Me hace bastante gracia, no exenta de perplejidad, la ligereza con la que la derecha española se apropia de todas las instituciones cuando tiene un pequeño hueco, y abusa de ellas apelando, más o menos, al derecho divino y a su proverbial maestría en el arte de utilizar lo de todos en provecho propio.
En la Francia del Rey Sol, Luis XIV —cenit del absolutismo francés— tenía a gala alardear: «El Estado soy yo», y ahora, algunos siglos después, sus admiradores le copian sobre la base de que “las instituciones soy yo”, porque yo lo valgo y porque así está estipulado en el derecho consuetudinario.
No hace falta que os recuerde la utilización grosera que el Partido Popular hace del Senado, hasta el punto de que hace trampas y pretende una suplantación jurídica para vetar, sin éxito, una ley aprobada por el Congreso.
La trayectoria conspiranoica de la derecha reaccionaria en nuestro país, cuando no está en el gobierno, se remonta al siglo pasado.
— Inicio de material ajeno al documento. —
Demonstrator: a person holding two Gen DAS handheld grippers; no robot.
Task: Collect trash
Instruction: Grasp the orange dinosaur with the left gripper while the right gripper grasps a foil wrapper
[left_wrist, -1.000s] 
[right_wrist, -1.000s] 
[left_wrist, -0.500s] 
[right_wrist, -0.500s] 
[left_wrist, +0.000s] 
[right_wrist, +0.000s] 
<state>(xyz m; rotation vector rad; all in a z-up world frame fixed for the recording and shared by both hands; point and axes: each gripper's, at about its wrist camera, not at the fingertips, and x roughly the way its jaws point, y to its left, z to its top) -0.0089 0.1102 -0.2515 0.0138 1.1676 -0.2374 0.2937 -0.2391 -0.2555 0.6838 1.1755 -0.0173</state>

Pero no solo se enfada cuando no controla el Ejecutivo, sino que busca compinches para expulsar a sus oponentes en la Presidencia del Poder Legislativo.
Lo vemos ahora con su obsesión por la figura de Francina Armengol al frente del Congreso desde 2023, pero también lo recordamos cuando el juez Manuel Marchena amenazó a Meritxell Batet si no expulsaba de la Cámara Baja al diputado canario de Podemos, Alberto Rodríguez. Luego vino el Constitucional y puso orden.
Le dan igual sus aliados y la credibilidad de los mismos. En el Parlament de Catalunya, se cargó al expresidente proindependencia Quim Torra y a la también exjefa del Govern Laura Borràs, merced a una artera decisión de la Junta Electoral Central que no tenía competencias para destituir a nadie.
Y es que el conservadurismo español, que bebe jurídicamente de la Inquisición, apela a la limpieza de sangre como requisito de su derecho, y a todo aquel que no provenga del linaje de los Reyes Católicos lo tiene crudo; y si se rebela, para eso está el fuego purificador. Y se quedan tan panchos.